Using the records below, give again exactly the lines from the line that contains "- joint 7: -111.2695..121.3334" through the line that contains "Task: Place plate", both ends included, and only those.

Stored data entries
*** Begin section ***
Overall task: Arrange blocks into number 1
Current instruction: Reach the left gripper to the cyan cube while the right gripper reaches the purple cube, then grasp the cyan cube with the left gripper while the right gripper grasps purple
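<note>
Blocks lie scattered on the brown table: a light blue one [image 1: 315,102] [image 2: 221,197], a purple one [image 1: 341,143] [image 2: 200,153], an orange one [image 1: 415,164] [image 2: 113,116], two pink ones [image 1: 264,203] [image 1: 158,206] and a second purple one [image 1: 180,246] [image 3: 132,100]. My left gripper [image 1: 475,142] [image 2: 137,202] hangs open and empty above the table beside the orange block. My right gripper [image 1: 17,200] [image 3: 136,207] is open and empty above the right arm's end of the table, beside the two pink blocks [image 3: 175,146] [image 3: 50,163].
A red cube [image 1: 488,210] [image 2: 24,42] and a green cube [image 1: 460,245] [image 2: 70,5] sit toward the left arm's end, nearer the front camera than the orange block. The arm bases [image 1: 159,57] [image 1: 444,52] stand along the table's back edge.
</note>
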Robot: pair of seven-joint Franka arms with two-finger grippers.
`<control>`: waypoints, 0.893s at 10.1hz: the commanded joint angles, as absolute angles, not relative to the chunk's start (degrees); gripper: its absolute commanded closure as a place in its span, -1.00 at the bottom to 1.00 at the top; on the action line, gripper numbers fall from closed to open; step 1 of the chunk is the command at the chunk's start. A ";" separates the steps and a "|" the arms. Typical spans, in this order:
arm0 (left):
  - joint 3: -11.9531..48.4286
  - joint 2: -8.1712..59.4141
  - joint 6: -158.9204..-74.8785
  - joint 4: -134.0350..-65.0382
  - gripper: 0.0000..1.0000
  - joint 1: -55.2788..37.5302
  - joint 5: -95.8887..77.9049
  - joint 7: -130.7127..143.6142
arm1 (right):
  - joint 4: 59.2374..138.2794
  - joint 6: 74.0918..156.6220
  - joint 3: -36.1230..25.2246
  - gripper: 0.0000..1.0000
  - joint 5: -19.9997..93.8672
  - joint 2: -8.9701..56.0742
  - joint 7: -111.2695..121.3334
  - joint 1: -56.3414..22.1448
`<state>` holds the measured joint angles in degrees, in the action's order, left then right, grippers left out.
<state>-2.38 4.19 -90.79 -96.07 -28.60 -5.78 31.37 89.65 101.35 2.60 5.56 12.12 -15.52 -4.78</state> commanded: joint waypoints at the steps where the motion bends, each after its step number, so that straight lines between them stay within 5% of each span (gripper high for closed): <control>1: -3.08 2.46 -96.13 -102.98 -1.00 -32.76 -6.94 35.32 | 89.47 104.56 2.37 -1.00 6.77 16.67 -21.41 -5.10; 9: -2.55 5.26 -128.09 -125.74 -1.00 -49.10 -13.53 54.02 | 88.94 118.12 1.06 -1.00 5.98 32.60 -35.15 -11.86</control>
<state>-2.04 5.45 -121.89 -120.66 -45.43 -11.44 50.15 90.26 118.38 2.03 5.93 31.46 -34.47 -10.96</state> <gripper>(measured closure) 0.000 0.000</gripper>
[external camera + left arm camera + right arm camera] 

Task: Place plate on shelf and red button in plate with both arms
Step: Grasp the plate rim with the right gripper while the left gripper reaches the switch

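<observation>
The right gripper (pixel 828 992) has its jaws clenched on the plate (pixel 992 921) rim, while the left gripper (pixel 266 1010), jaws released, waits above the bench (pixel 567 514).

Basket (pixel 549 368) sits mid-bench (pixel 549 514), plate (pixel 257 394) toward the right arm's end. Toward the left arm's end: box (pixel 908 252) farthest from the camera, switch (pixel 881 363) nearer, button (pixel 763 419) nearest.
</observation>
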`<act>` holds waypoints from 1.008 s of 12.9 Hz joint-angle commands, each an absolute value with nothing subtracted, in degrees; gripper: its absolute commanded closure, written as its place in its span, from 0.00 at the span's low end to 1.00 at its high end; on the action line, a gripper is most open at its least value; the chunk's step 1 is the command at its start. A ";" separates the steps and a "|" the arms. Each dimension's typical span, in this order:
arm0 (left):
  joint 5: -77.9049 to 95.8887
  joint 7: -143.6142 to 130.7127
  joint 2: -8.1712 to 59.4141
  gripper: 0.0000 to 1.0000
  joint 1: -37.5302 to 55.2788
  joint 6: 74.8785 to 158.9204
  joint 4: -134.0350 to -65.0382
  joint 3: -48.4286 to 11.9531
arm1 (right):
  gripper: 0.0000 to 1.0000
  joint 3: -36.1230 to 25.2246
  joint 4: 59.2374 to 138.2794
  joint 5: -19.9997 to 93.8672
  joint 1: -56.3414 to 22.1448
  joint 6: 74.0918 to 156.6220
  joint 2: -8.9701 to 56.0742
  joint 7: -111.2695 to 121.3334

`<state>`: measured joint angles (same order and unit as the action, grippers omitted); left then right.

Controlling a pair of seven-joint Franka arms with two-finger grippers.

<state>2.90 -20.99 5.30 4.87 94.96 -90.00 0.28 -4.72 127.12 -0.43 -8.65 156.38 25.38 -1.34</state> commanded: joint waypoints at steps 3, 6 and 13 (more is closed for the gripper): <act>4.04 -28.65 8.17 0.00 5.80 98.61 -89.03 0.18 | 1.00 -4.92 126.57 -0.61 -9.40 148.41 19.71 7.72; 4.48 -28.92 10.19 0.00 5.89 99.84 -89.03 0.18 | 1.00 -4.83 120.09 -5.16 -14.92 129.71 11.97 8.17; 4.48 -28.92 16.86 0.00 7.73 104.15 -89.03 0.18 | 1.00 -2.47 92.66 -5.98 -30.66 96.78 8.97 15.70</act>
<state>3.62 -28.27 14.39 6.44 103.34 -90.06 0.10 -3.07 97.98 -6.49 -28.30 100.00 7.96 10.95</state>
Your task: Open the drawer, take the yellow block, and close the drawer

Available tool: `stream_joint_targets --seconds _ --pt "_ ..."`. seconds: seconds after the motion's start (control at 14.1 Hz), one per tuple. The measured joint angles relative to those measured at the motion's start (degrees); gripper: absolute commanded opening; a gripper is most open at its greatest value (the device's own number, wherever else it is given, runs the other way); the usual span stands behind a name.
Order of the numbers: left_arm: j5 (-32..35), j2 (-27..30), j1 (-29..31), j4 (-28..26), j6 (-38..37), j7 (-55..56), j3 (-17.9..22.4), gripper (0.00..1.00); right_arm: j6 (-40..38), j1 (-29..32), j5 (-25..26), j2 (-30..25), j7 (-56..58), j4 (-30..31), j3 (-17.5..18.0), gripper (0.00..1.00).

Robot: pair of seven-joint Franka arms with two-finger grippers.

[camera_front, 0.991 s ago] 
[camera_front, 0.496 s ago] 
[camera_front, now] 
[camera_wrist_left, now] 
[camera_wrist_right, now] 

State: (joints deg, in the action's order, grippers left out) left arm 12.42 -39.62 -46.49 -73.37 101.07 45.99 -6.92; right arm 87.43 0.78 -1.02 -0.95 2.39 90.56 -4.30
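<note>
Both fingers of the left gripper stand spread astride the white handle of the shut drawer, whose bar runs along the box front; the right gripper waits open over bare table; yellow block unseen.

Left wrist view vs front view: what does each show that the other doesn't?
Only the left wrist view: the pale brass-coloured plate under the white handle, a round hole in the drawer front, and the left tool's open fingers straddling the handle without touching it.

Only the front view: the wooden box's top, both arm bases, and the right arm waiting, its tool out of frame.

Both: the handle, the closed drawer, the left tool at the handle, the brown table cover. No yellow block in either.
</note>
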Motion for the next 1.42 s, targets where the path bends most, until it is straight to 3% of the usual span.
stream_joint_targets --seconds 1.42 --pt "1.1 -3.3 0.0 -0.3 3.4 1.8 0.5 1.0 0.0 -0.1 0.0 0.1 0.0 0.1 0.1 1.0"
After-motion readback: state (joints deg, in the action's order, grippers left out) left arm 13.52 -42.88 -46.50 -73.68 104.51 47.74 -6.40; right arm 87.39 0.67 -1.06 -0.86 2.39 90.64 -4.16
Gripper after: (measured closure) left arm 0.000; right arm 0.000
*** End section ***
▸ **FINISHED TASK**:
  - joint 7: -111.2695..121.3334
  - joint 1: -56.3414..22.1448
`<state>` holds the measured joint angles in degrees, in the action's order, left then right, grippers left out.
<state>-2.38 4.19 -90.79 -96.07 -28.60 -5.78 31.37 89.65 101.35 2.60 5.56 12.12 -15.52 -4.78</state> commanded: joint waypoints at the steps where the motion bends, each after its step number, so that straight lines between them stay within 5% of each span (gripper high for closed): <control>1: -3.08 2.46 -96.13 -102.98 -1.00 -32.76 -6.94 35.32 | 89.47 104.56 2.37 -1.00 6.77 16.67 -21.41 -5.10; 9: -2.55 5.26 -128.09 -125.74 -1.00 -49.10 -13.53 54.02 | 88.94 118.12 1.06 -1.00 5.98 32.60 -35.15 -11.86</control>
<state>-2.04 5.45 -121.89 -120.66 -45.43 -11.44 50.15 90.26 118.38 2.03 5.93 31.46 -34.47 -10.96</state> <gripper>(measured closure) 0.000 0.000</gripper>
[external camera + left arm camera + right arm camera] 

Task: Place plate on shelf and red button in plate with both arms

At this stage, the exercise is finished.